* Task directions
Retype, exactly as they appear below, the lines between the line holding "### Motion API" and the line holding "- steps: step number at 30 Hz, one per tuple", both ends included.

* Material for this task
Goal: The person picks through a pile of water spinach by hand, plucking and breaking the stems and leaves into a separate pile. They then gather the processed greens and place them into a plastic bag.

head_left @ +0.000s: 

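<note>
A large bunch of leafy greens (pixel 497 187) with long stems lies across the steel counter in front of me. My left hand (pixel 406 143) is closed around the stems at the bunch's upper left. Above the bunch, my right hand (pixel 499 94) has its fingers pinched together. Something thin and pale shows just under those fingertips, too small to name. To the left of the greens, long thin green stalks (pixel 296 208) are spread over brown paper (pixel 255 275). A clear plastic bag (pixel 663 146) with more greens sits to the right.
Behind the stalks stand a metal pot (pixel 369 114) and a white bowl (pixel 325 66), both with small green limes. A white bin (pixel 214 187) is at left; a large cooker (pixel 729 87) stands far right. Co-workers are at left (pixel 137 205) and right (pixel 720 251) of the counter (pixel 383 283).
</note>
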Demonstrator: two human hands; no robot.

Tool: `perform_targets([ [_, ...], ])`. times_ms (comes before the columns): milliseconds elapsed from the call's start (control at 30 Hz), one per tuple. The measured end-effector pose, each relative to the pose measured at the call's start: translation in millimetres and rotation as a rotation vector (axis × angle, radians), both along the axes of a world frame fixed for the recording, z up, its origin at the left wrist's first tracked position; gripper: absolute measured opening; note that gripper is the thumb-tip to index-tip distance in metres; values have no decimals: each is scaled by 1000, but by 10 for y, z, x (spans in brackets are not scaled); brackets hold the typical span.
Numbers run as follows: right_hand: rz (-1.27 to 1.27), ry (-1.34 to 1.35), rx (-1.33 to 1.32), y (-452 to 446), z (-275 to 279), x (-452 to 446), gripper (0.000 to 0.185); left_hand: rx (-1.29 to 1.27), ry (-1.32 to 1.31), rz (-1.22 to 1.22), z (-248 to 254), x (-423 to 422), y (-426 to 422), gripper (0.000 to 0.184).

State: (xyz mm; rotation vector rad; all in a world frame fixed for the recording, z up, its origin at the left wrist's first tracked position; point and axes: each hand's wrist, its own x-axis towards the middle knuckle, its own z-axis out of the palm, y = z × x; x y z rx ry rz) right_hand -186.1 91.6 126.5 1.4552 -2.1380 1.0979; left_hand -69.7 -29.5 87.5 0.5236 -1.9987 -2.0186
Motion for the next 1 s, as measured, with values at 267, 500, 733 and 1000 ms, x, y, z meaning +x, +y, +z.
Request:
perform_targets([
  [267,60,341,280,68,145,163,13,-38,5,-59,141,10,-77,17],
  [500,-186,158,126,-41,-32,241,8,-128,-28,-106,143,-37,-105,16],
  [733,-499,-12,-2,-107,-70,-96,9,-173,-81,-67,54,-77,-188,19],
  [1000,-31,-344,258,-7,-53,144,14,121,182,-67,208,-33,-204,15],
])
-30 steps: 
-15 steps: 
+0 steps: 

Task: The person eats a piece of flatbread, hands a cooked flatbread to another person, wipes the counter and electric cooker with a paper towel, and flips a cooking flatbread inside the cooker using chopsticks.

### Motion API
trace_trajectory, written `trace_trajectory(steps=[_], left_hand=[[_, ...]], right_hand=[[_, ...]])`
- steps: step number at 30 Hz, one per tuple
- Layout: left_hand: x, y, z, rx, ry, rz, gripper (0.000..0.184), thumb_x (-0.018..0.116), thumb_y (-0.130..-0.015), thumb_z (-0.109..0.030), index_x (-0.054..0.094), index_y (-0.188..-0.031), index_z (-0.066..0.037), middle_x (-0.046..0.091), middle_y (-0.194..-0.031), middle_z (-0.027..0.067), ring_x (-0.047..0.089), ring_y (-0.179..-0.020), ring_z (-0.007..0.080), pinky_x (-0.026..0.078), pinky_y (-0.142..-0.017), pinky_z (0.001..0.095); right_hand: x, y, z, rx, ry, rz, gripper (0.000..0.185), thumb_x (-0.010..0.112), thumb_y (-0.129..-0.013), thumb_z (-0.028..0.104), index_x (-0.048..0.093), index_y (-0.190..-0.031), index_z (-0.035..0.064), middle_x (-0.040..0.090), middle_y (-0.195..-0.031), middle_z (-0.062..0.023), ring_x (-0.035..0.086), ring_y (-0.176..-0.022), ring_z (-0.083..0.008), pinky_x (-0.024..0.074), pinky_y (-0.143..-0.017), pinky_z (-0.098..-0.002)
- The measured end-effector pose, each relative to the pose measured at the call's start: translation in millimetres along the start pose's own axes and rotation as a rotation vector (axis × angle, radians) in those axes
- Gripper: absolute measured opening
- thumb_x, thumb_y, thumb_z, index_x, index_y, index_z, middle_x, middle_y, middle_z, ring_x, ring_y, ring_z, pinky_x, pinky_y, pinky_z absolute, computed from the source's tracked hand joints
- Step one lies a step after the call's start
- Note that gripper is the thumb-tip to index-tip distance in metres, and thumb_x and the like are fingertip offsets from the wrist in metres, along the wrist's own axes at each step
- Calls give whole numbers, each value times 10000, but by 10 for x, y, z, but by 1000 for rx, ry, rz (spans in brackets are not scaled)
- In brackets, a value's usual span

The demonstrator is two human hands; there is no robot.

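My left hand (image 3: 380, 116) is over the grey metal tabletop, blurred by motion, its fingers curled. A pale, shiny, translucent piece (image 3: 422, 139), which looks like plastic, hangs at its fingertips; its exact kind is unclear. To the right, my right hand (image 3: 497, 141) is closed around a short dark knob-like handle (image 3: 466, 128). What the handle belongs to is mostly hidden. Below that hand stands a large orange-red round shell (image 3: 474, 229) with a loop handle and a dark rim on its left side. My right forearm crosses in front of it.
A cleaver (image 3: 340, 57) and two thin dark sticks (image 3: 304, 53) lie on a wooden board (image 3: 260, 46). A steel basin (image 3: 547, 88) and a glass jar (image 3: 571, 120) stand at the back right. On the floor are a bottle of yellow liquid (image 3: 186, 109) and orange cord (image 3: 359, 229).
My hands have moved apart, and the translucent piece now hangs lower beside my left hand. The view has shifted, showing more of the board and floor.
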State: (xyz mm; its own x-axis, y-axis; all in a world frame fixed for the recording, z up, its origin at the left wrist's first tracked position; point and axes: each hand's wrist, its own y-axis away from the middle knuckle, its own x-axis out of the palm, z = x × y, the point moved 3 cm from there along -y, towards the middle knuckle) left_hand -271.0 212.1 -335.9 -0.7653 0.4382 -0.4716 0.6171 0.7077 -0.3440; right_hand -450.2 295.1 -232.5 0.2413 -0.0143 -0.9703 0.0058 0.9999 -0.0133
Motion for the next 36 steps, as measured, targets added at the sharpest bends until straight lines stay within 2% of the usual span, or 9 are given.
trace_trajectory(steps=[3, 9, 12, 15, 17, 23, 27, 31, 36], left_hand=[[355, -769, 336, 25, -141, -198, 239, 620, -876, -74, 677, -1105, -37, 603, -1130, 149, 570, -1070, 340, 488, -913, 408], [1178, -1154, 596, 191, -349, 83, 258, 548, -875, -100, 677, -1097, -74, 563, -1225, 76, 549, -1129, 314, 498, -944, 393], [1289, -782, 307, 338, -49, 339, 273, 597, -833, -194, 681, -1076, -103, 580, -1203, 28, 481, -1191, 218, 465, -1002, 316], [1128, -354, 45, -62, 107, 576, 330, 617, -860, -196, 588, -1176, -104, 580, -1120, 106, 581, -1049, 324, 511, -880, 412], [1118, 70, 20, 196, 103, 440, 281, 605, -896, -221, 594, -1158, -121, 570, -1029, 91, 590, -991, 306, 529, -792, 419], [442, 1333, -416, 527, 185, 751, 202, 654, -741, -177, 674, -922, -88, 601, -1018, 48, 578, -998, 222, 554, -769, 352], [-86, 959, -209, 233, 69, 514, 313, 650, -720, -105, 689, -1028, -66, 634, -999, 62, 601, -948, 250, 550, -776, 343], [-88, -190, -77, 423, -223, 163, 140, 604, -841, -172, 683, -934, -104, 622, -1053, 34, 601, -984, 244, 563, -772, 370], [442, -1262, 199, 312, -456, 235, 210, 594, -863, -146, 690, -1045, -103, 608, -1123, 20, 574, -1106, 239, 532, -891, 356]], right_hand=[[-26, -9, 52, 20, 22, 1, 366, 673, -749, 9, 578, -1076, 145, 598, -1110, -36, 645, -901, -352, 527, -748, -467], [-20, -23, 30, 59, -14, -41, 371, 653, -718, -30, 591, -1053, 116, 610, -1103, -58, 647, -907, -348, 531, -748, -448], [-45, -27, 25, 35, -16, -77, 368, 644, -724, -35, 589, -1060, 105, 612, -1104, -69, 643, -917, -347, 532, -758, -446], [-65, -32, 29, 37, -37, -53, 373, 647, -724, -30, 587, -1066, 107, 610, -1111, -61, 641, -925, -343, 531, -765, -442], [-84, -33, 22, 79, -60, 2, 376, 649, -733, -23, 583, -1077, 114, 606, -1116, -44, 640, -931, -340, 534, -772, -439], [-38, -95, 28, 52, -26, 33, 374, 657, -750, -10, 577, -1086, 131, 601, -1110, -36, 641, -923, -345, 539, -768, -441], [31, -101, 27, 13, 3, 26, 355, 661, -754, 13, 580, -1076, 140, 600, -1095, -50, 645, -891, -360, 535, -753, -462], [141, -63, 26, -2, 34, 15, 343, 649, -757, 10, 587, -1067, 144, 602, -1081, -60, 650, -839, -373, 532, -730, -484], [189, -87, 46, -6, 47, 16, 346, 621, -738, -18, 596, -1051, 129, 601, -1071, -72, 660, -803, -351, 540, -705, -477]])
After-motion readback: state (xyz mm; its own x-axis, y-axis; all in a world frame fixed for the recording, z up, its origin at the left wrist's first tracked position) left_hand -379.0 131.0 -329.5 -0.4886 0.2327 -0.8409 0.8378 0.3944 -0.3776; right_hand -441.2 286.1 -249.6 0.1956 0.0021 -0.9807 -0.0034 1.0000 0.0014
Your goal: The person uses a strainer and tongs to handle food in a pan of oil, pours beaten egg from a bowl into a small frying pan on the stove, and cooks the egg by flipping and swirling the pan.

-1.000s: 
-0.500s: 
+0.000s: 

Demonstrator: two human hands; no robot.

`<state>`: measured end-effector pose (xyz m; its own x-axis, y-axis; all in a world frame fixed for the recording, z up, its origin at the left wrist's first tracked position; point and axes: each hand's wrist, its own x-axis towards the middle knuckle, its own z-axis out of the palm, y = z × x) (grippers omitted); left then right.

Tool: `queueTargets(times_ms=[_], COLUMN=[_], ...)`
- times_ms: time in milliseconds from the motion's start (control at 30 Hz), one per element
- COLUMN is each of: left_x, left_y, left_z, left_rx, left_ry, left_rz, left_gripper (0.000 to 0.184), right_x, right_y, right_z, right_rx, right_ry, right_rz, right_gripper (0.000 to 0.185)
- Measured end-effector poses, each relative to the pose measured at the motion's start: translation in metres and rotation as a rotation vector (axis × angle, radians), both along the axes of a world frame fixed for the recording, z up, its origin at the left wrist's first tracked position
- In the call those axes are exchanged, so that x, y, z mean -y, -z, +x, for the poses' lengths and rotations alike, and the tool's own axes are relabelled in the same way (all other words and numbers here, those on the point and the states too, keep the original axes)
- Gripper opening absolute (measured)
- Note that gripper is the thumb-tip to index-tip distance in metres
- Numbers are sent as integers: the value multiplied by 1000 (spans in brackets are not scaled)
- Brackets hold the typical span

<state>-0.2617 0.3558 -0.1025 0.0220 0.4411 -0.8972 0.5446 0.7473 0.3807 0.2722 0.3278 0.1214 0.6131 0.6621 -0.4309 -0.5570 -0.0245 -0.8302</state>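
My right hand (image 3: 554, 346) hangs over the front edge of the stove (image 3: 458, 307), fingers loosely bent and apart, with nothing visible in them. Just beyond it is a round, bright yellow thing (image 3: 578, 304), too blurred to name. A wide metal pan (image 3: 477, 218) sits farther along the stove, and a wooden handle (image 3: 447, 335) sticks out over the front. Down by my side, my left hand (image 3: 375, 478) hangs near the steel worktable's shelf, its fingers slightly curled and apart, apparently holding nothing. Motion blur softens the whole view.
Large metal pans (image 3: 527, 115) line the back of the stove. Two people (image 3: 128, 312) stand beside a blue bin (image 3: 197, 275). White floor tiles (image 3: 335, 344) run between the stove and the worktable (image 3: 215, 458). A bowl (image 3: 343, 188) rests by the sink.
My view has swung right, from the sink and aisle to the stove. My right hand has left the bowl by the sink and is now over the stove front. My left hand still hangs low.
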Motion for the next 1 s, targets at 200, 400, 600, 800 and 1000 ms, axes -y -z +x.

* Reply
### Motion API
trace_trajectory, written `trace_trajectory(steps=[_], left_hand=[[_, ...]], right_hand=[[_, ...]])`
- steps: step number at 30 Hz, one per tuple

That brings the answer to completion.